> What to produce: Among the records below, find the lines that contain "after" and copy each of them.

(Data entries)
----------

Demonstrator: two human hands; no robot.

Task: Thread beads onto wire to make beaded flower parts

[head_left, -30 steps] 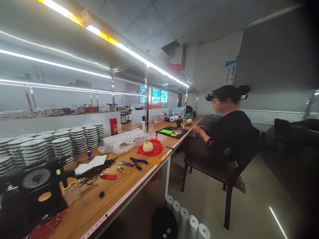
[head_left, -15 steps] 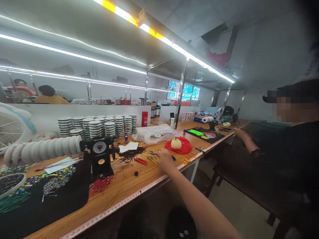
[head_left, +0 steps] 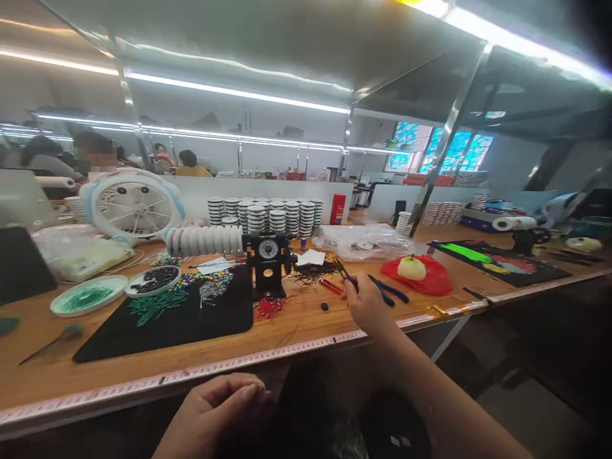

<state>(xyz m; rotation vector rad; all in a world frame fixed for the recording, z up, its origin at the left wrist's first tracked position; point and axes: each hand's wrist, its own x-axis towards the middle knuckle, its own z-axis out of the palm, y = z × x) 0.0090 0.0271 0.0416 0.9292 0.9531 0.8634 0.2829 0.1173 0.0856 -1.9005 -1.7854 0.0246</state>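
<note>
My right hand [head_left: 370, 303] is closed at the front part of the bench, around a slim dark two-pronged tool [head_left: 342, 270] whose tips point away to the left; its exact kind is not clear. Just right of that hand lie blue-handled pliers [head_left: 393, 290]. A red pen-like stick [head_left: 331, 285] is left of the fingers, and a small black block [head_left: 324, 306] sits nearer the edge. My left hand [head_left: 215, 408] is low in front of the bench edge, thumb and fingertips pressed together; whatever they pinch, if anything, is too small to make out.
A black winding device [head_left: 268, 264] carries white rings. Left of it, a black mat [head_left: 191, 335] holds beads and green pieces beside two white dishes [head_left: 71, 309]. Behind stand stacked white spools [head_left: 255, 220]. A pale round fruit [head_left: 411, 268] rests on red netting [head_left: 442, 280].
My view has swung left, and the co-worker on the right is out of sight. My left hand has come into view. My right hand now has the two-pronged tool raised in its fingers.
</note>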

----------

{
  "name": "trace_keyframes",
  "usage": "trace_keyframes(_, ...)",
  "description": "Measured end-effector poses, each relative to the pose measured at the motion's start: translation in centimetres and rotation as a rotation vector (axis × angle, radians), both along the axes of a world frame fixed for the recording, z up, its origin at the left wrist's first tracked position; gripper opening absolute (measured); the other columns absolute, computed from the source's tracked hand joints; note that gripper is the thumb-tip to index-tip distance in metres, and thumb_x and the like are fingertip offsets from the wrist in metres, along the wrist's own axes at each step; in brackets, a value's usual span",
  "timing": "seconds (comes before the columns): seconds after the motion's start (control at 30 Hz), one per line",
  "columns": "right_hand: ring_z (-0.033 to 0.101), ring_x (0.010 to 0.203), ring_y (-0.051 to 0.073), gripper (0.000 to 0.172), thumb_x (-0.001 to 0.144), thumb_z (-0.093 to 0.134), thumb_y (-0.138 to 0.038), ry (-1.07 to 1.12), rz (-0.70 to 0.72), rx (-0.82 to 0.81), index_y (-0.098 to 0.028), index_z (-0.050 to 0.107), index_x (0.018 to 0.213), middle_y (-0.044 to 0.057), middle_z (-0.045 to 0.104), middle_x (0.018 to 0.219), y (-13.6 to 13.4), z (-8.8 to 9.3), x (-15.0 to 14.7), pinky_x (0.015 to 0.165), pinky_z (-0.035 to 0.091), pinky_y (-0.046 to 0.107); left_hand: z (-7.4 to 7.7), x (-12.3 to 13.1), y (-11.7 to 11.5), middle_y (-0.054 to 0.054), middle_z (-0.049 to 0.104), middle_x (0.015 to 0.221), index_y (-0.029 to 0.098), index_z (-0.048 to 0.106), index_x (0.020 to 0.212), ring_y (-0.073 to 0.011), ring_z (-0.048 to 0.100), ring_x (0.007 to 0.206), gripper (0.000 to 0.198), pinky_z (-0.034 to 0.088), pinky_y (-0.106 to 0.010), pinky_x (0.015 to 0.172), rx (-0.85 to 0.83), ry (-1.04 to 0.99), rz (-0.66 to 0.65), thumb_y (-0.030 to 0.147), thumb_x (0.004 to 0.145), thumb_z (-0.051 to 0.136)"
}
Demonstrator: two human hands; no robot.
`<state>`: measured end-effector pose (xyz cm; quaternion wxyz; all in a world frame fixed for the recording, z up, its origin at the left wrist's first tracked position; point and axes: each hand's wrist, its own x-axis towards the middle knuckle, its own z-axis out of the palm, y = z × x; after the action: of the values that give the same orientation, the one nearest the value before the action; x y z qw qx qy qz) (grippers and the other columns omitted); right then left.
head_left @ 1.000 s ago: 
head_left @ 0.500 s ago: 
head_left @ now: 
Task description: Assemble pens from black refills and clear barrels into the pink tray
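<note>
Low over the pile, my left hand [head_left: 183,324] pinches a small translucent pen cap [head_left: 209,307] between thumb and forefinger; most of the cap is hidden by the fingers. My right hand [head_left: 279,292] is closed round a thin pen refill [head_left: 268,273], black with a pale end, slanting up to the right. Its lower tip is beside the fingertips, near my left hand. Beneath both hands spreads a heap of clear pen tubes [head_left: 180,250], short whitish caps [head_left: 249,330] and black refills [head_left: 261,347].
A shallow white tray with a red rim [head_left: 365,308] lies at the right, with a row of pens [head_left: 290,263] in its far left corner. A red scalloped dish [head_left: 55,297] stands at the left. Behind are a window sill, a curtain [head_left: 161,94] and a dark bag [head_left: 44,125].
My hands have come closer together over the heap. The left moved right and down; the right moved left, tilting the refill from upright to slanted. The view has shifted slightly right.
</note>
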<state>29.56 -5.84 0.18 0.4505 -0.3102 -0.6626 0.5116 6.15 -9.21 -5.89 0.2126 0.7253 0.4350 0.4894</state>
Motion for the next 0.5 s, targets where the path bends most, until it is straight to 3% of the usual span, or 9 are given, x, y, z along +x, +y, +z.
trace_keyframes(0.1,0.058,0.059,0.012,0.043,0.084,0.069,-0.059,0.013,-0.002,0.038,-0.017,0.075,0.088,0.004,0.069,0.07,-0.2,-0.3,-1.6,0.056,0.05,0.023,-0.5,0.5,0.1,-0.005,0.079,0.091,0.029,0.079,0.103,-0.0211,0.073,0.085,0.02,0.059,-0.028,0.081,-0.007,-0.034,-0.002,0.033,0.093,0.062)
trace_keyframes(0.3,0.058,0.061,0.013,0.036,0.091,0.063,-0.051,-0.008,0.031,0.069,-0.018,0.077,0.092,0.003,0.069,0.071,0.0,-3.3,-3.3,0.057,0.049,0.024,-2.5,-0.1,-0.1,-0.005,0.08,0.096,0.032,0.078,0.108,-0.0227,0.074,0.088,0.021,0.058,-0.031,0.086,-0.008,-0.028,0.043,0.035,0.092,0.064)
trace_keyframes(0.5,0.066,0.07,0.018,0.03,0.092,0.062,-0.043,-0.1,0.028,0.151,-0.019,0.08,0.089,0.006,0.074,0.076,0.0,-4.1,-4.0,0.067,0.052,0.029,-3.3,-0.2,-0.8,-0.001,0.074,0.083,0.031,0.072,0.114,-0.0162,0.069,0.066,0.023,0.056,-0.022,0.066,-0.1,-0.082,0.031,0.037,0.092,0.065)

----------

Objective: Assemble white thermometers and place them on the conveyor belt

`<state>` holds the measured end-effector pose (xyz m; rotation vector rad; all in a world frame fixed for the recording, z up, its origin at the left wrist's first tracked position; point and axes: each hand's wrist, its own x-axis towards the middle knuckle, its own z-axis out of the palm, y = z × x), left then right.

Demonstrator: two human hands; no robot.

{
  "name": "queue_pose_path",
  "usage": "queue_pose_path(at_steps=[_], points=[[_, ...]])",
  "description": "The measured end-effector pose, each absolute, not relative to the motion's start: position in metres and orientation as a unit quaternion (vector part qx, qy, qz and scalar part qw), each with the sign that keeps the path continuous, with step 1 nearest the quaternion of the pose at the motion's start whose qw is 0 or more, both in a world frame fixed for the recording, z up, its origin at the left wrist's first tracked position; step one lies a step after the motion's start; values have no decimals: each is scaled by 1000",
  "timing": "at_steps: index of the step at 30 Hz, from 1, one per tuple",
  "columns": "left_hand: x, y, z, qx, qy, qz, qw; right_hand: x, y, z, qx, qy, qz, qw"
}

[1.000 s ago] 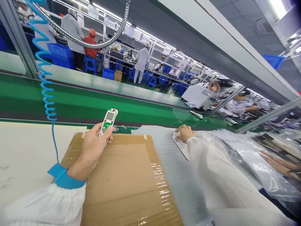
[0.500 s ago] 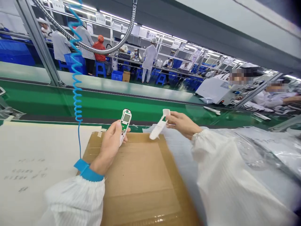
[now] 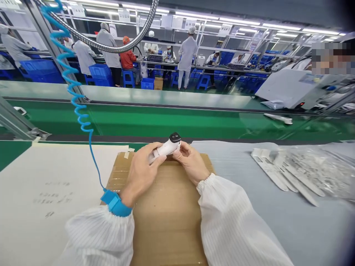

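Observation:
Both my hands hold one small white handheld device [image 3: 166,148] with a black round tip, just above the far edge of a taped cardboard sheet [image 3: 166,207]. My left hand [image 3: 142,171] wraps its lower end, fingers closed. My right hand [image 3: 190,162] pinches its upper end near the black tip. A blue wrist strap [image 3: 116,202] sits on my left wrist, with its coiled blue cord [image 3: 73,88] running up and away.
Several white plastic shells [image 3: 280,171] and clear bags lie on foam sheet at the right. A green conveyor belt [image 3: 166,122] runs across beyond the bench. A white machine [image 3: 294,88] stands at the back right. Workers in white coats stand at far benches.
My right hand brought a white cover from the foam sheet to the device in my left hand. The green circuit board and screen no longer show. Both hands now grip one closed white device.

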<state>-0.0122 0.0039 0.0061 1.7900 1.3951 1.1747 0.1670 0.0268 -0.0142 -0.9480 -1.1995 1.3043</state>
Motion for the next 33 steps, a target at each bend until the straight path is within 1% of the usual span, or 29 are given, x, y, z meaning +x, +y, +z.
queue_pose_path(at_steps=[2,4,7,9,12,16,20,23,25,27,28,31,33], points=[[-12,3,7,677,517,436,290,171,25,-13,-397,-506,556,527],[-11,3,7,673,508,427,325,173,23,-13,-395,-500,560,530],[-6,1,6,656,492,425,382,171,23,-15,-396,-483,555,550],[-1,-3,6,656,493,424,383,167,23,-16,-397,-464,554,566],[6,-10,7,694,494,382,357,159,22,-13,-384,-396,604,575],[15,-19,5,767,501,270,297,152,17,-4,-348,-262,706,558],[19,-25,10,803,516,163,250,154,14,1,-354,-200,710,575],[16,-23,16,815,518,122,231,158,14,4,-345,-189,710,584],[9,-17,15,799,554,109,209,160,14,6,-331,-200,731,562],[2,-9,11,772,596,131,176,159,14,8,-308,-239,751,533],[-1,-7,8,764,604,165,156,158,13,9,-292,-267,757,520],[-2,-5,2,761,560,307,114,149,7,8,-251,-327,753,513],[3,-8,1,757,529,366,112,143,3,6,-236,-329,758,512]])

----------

> Response below:
  "timing": "seconds (comes before the columns): seconds after the motion's start (control at 30 Hz), one per line",
`<state>`: measured end-effector pose (xyz cm; quaternion wxyz; all in a world frame fixed for the recording, z up, its origin at the left wrist's first tracked position; point and axes: each hand's wrist, its own x-axis towards the middle knuckle, its own z-axis out of the palm, y = z × x; after the action: of the values that give the same orientation, the one nearest the value before the action; x y z qw qx qy qz) (grippers and the other columns omitted); right then left.
  "description": "The measured end-effector pose, each absolute, not relative to the motion's start: position in metres and orientation as a unit quaternion (vector part qx, qy, qz and scalar part qw), each with the sign that keeps the path continuous, with step 1 nearest the quaternion of the pose at the motion's start whose qw is 0 or more, both in a world frame fixed for the recording, z up, its origin at the left wrist's first tracked position; step one lies a step after the motion's start; values have no decimals: each is scaled by 1000",

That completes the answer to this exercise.